I thought I had it made. I thought I was on my way to representation. I had two pretty good scripts, a supernatural thriller I was finishing, and someone's else's script that I'd done a low budget rewrite on that actually wound up with my name on it too, and which is also out there.

While I waited, I did another pass on my supernatural thriller, got notes, polished it up, got more notes, polished it up again.

And waited.


Oh, not entirely nothing. The manager I met with vaguely touches base from time to time; I sent him the supernatural thriller. His boss hasn't read my Nicholl script yet.

The development people I work for keep promising to read my script someday.

The other managers? Black hole.

Plus it's winter, so the business is in its yearly lull. Everyone is getting ready for Christmas, and then Sundance. Things aren't going to really pick up for about 9 weeks.

In Hollywood, two months of nothing happening is nothing. But then again, two months is everything.

Lessons I have learned:

-- If you are an unproduced writer, don't assume anything. Or get too picky.

-- Just because people ask for your script, doesn't mean they will actually read it. Which, you know, sucks. I'd rather have someone tell me up front that they don't have time, rather than request it and ignore it (and apologies to anyone whose script I've ever requested and then ignored).

-- I suck at marketing myself. Really. The idea of cold-calling a million agencies and trying to get one to agree to read my script makes my skin crawl. Especially since now I fear that the scripts will just disappear into the same black hole they did at the management companies that wanted to read it.

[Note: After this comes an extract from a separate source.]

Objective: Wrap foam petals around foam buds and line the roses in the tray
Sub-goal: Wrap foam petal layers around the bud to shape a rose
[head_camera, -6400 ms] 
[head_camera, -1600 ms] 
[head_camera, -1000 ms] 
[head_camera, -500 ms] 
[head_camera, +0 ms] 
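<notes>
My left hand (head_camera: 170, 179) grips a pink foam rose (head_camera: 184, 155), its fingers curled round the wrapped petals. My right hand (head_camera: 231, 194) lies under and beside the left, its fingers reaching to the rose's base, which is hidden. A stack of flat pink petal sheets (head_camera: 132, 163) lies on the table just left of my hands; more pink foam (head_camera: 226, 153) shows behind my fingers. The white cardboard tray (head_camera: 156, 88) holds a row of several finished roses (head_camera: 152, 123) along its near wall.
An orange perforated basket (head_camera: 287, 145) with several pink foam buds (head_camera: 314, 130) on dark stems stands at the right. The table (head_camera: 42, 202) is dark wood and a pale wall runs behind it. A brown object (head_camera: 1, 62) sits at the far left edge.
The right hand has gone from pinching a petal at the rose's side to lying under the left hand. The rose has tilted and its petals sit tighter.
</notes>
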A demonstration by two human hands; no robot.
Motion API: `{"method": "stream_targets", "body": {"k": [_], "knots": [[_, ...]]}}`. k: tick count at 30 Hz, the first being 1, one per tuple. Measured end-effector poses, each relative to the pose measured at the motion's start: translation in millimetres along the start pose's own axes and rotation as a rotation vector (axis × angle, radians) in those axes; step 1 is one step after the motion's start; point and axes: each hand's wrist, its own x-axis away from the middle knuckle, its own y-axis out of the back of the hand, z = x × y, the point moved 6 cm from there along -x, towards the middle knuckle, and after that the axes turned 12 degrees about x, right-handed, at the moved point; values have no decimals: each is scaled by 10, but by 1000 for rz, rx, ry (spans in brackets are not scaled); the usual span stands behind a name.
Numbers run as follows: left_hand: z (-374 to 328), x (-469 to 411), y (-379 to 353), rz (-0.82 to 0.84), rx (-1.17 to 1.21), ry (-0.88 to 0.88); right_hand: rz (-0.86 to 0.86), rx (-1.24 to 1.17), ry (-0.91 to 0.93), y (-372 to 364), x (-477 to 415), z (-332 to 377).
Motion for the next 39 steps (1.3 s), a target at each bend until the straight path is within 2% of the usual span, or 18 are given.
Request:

-- If you are an unproduced writer, you need a script that is either jaw-droppingly amazing or which is so commercial that it will probably sell. Otherwise it will be met with an apathetic yawn.

Plus, the funk has soured me on both my scripts. If I thought the supernatural thriller was a home run, I'd be out there pushing it, but now I'm just tired of it, and can't conceive of anyone actually paying me for it. Which is also feeding my enormous reluctance to jump onto the whole call-a-million-agencies treadmill.

I just want to write. Dealing with people is not my skillset. So you, I know, I'm screwed. Unless it's a skillset I develop.

Right now I'm in too much of a funk to do any skillset developing.

So things percolate along. There are a dozen or so copies of Nicholl script floating around out there somewhere. A half-dozen copies of my supernatural thriller are in the hands of people in which something could happen with it.

Unfortunately, they are all Christmas shopping, or preparing to ski in Aspen.

Meanwhile? Aside from making a living, I'm trying to dive back into writing. I'm currently choosing between finishing the comedy I started 2 months ago (I plotted it out, wrote the first 16 pages, then got sucked back into my supernatural thriller rewrite), or pounding out a draft of an old idea that I've been re-brainstorming over the last few days. It's sort of a (vague, I know) cross between Invasion of the Body Snatchers and a Charlie Kaufman movie. If I can figure out the right tone, I might write it, because I think it'll be fun to write.

And hopefully it'll help me escape the funk. Because in the end, it's all about the writing.